By June, 10 months after the attacks, Wilding still hadn't had a "substantive conversation" with anyone from the TSA about how they were going to get the massive machines in place in time.
The TSA wants to put them in the lobby of Dulles's already tight terminal. That could be done relatively quickly, Wilding said, but the machines would consume about half of the already limited queuing space at ticket counters. Wilding and the airlines want to take more time and put the machines downstairs, out of sight and out of the way.
John W. Magaw, the former TSA chief whom airports and lawmakers had complained about being unresponsive, has been replaced by James M. Loy, who is making the rounds of airports that must implement his changes. Wilding said he is optimistic that he and the TSA "are on the same side of the line" now that the government finally views airports as partners.
Airports, Wilding said, "should be places where people feel at home and not like some machine is going to gobble them up."
The Passenger
Business traveler Yates flies so often, he knows that the first row of A and B seats in first class of a United Airlines Airbus A320 has six more inches of legroom than the C and D seats. Airline employees at United's Red Carpet Club at BWI know him by name.
As a marketing director for Northrop Grumman Corp. in Linthicum, he leaves BWI every Monday afternoon, bound for Los Angeles. Every Friday morning, he flies back.
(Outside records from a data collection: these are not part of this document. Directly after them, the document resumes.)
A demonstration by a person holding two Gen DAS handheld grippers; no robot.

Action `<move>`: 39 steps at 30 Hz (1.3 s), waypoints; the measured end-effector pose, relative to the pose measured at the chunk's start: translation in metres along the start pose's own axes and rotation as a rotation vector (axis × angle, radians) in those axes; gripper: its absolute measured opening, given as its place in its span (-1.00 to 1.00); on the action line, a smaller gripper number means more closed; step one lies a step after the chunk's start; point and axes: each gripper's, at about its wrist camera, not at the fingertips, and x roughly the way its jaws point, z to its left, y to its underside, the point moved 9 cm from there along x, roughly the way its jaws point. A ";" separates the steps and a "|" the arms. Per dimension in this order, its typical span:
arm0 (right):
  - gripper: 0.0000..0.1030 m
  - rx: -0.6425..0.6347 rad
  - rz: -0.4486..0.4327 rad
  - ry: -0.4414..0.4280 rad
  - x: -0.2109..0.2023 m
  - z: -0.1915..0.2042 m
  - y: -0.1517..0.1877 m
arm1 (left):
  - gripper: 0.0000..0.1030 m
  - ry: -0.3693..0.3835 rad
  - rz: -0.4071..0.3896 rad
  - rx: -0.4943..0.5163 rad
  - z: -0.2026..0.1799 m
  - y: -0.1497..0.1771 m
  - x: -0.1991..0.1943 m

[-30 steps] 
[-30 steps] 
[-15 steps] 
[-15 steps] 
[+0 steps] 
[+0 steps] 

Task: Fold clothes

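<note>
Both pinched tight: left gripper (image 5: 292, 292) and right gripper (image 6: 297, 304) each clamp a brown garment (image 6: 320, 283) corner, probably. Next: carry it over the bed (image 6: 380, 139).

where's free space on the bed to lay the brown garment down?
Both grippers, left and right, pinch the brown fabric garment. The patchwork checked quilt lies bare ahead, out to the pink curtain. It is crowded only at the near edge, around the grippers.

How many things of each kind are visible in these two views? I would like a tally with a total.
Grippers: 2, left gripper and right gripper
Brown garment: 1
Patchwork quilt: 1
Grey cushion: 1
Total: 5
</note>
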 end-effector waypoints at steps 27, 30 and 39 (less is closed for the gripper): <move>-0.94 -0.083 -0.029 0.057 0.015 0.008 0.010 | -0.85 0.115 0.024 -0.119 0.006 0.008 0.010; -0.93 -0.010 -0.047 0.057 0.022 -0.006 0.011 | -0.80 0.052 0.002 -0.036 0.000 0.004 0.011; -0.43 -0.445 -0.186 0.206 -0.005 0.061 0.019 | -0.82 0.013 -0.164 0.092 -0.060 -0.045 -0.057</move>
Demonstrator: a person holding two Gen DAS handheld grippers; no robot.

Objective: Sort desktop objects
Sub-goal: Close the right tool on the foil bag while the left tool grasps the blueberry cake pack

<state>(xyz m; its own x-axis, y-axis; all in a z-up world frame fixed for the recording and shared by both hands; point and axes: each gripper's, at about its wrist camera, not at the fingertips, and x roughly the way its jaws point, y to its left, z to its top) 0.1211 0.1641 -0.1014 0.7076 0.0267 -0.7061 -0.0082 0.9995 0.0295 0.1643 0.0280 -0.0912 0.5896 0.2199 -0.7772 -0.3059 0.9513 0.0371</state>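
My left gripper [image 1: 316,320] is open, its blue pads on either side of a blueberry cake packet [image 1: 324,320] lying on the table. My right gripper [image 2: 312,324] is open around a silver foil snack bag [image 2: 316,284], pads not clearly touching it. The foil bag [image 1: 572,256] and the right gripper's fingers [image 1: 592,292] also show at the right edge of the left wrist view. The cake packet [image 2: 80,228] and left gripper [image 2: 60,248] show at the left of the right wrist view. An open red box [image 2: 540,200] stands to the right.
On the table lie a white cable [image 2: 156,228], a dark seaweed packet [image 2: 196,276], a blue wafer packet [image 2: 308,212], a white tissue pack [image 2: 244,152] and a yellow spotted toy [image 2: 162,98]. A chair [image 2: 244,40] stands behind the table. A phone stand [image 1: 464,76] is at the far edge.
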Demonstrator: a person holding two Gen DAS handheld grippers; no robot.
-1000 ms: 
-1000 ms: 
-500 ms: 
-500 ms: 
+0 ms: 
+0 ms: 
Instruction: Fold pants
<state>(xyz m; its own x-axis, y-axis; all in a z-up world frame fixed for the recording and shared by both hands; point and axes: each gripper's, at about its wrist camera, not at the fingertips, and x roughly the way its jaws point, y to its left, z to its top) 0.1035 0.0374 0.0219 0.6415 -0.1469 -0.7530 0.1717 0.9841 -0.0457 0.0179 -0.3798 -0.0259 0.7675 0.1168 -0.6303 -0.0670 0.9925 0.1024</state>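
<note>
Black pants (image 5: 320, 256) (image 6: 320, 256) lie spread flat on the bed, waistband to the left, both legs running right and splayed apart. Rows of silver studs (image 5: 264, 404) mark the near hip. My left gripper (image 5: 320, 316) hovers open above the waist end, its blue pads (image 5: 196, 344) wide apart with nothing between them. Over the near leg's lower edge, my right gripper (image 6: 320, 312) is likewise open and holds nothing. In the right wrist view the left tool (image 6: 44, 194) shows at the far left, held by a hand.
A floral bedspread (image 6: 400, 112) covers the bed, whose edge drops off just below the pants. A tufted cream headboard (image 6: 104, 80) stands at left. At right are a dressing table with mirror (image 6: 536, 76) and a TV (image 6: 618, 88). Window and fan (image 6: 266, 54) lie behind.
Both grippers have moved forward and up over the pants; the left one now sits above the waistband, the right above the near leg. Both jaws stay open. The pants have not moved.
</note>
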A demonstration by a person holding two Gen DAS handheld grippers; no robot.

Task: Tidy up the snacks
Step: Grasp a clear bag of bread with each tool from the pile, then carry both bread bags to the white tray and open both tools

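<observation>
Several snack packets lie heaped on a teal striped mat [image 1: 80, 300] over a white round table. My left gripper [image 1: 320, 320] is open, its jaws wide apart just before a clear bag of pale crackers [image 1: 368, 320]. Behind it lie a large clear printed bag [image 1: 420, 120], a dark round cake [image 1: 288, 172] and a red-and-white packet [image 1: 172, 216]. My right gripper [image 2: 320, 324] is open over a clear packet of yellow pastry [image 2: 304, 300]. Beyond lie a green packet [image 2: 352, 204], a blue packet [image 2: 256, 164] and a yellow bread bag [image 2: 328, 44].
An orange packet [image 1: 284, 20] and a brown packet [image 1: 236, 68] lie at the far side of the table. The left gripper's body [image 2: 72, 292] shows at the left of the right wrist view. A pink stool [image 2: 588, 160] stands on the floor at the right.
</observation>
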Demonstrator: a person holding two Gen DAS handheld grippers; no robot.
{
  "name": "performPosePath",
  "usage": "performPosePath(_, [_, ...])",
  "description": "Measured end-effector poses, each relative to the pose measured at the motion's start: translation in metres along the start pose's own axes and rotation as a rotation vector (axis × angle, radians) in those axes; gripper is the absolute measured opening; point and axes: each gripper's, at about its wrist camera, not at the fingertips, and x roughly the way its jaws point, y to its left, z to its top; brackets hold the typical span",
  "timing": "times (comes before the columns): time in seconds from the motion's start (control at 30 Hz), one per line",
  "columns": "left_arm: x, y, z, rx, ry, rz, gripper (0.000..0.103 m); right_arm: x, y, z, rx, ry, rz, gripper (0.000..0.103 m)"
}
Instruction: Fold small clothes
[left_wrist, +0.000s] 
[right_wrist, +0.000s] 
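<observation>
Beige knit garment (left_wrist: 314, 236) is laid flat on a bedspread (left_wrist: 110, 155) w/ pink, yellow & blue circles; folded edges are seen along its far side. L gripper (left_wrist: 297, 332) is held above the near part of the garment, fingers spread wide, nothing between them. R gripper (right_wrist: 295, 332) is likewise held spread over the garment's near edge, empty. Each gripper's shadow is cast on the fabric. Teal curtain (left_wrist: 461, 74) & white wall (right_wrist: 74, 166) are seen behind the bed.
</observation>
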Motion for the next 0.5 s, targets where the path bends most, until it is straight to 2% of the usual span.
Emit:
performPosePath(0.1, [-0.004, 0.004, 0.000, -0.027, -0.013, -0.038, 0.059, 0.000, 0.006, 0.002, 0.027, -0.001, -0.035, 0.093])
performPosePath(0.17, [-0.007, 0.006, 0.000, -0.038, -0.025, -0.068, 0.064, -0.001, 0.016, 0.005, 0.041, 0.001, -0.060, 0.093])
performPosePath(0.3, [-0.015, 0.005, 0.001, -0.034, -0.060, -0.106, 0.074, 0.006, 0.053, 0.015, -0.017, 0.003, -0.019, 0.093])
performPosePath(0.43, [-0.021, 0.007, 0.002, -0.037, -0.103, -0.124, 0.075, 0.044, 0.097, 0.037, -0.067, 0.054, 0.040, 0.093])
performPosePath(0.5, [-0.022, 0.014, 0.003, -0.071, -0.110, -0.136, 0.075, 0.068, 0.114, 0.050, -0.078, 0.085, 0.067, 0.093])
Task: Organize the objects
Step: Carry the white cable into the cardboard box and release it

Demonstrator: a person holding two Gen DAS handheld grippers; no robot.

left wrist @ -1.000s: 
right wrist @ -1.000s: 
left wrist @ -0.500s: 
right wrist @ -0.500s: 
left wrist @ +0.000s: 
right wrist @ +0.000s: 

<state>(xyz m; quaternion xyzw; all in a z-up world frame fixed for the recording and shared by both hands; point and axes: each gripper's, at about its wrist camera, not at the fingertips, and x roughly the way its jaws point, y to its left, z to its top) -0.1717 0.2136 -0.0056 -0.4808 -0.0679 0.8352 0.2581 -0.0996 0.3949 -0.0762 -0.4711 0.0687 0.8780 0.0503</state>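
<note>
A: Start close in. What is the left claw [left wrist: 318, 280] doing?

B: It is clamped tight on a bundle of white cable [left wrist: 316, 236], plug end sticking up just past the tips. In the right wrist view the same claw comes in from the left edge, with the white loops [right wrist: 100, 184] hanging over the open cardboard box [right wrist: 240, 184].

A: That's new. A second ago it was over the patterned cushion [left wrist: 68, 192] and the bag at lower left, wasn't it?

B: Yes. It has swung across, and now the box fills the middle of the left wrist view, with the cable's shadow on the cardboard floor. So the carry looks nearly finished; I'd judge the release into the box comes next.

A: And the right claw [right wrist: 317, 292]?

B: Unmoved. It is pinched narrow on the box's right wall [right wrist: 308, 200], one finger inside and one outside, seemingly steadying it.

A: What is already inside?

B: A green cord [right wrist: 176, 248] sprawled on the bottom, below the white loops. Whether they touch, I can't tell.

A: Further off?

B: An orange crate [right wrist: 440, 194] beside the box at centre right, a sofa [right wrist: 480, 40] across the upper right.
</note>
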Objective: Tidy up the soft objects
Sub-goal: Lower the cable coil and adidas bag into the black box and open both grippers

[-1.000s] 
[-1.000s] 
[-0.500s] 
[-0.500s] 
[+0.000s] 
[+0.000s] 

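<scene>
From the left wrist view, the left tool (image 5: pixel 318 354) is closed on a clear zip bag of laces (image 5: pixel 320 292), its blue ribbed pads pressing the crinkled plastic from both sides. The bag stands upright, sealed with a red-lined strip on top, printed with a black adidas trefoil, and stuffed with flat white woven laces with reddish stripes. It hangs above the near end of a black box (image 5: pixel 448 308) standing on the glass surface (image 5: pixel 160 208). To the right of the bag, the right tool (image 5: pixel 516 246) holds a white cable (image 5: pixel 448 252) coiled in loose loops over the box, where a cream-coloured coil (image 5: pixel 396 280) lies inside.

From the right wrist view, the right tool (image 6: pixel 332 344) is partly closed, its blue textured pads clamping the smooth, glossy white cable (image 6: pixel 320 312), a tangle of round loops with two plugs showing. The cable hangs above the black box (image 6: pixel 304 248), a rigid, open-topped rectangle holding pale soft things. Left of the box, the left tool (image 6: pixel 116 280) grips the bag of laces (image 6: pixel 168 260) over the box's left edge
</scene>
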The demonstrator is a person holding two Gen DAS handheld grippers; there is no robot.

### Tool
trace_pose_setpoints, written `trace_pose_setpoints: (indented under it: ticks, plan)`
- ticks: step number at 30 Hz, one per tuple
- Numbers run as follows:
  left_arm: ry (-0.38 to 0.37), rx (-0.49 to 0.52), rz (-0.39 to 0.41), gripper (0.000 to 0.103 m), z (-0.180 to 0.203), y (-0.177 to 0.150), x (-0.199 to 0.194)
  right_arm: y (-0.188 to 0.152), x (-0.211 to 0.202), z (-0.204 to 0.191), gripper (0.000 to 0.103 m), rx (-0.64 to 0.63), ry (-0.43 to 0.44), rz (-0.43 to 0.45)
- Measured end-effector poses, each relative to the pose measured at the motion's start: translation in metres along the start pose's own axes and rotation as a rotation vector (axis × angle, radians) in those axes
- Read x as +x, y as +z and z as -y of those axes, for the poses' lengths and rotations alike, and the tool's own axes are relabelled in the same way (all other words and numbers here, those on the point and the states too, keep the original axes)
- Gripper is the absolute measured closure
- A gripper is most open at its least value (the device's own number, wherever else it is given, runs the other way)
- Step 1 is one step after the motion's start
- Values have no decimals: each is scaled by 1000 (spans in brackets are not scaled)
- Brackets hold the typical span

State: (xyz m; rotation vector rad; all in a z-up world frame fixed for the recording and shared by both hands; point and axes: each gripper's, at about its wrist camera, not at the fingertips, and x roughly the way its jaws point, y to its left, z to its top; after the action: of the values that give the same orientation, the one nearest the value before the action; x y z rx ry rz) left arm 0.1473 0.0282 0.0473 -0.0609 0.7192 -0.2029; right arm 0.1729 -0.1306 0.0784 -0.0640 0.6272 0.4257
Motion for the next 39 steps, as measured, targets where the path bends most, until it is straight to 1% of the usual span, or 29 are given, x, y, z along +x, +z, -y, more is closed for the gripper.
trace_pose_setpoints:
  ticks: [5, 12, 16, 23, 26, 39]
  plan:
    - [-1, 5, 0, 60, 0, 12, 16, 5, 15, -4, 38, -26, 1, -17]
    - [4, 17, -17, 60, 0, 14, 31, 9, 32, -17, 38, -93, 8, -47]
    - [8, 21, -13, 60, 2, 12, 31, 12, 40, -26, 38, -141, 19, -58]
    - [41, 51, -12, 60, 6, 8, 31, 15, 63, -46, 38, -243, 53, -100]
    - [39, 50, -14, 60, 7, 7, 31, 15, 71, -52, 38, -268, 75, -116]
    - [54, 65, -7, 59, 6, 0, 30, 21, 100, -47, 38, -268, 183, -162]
He used to think of flying every week as merely an unusually long commute. After working a full day, he could breeze into BWI 30 minutes before departure and use the five-hour flight to relax with a paperback, catch up on work or take a nap. But since flights resumed after Sept. 11, Yates said, the trip only seems long, complicated and chaotic.
"Let's see what the lines look like," Yates sighed recently, as he stepped off the parking-lot shuttle van and entered the BWI terminal, his eyes immediately darting to the United security checkpoint at Pier A.
The line was unusually short -- almost nonexistent -- and he sailed through in a couple of minutes. It was nothing like last fall, when lines snaked through BWI as far as the eye could see, rifle-toting National Guard troops patrolled the terminal, and passengers waited so long to clear security that some missed their flights.
While Yates welcomed the lack of lines, it underscored one of his greatest annoyances with flying in the past year: He never knows whether he will have to wait at a security checkpoint for 60 seconds or 60 minutes.
Because he has to incorporate two extra hours for unpredictable lines, the five-hour trip he never minded before now stretches into eight hours, amounting to another entire work day. Now, he said, he minds.